いつものようにカメラを持って出歩いていた彼がその報せを受けたのは、救急搬送されてから何時間も後のことだ。
あの父が突然倒れたと聞いて頭が真っ白になった。
今しがた、医師から簡単に説明を受けたがそれもほとんど頭に入っていない。
確か、肺気腫とか急性憎悪という言葉が出ていたと思う。
つまり肺がかなり悪くなっていて、それに伴う合併症もあるのだそうだ。
今すぐ生命に危険が及ぶ、という訳ではないらしいのだが、
「今は状態は落ち着いています。今後は病気の進行を遅らせるための治療、ということになります。
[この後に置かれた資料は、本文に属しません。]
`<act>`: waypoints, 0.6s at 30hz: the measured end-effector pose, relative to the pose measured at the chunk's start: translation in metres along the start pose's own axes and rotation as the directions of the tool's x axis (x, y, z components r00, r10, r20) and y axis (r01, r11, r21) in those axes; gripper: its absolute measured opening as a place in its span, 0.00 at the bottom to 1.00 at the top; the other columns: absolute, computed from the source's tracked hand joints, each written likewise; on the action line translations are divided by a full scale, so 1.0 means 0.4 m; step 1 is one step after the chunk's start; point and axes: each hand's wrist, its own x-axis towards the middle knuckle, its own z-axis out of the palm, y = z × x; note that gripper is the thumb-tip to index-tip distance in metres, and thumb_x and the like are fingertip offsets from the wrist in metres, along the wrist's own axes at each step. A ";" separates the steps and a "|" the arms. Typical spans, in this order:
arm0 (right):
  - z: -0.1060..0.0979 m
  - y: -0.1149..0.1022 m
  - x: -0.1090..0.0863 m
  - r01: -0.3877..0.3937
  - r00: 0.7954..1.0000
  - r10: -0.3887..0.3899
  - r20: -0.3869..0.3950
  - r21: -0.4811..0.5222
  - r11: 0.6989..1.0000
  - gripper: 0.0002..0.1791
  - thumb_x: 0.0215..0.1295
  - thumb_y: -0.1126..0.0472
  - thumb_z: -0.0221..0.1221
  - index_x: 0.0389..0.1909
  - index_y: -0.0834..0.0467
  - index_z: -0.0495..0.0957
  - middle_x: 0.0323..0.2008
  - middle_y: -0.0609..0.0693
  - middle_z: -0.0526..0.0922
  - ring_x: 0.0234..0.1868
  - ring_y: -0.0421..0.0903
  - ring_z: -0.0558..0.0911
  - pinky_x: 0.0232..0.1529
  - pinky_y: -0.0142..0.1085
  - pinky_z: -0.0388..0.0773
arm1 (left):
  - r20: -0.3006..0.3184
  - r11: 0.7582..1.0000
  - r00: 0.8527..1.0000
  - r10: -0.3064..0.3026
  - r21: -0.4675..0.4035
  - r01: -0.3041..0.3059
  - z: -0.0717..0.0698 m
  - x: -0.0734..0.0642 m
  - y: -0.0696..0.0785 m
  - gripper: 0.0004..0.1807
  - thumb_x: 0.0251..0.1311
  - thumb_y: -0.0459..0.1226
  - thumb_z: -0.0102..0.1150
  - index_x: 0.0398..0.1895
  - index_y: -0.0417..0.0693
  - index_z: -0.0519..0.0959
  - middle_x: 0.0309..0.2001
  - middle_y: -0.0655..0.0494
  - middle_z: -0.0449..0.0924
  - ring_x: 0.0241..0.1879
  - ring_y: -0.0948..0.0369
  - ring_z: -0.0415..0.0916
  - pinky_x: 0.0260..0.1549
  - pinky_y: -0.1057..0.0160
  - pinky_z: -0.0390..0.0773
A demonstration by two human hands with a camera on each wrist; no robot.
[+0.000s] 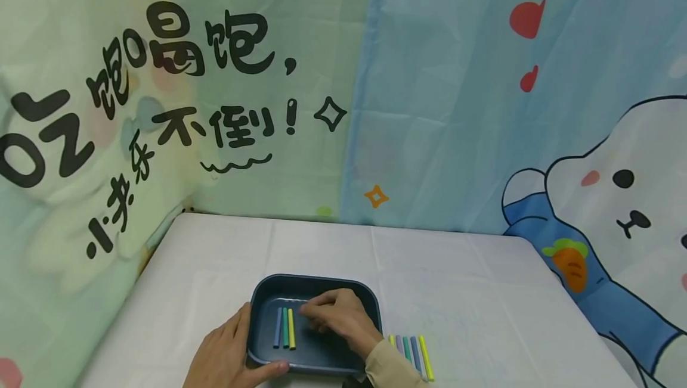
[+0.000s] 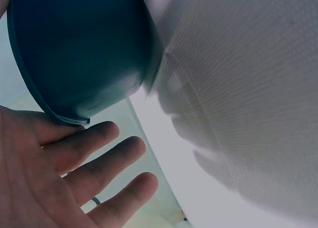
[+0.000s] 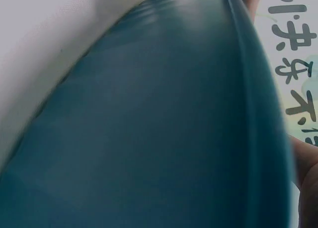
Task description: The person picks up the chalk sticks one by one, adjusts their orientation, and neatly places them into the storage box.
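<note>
A dark blue rectangular tray (image 1: 316, 367) sits on the white table in the head view. Three thin chalk-like sticks, blue (image 1: 277, 328), green (image 1: 285, 328) and yellow (image 1: 291, 328), lie side by side in its left half. My left hand (image 1: 228, 349) rests against the tray's near left corner, thumb along the front rim; the left wrist view shows its fingers (image 2: 107, 171) extended, the index at the rim. Over the tray's right half, my right hand (image 1: 338, 316) has its fingertips bunched, right of the yellow stick. I cannot tell whether they pinch anything. The tray wall (image 3: 149, 114) covers most of the right wrist view.
To the right of the tray, several more sticks (image 1: 415, 352) in yellow, purple, green and blue lie in a row, partly behind the right sleeve (image 1: 394, 367). The white tablecloth (image 1: 456, 292) reaches back to a printed curtain (image 1: 429, 108).
</note>
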 end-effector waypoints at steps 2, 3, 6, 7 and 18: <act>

もちろん退院後も喫煙は厳禁です」
進行を遅らせる治療。
それはつまり、完治することはないということだろうか。
不意に廊下の一番奥の扉が開いて、誰かが病室から出てきた。
動揺していたせいか、その男の姿は不思議と輪郭がぼやけて見える。
ただハッキリと分かるのは、全身真っ黒な出で立ちだということだ。
黒い帽子を被り、同じく黒のロングコートのようなものを羽織っている男。
廊下の途中ですれ違ったが、顔はよく見えなかった。
まるで実在しない「影」のような存在感。
看護師も彼に対して会釈すらしない。
「あちらの病室になります」
「え?」
看護師が指し示したのは、紛れもなくその黒服の男が出てきた病室だ。
思わず振り返るが、既に廊下の角を曲がっていったらしく男の姿は消えていた。
「さっきのは…もう誰か見舞いに来ていたんですか」
看護師は扉に手をかけながら、怪訝そうに答えた。
「いいえ?搬送された時に付き添っていた方以外では、面会はあなたが初めてですよ。どうぞ」
写真好きの彼はもう一度、廊下を振り返った。
病院関係者でもなさそうだったけれど。
さっきの「影」は一体、何者だったんだろう。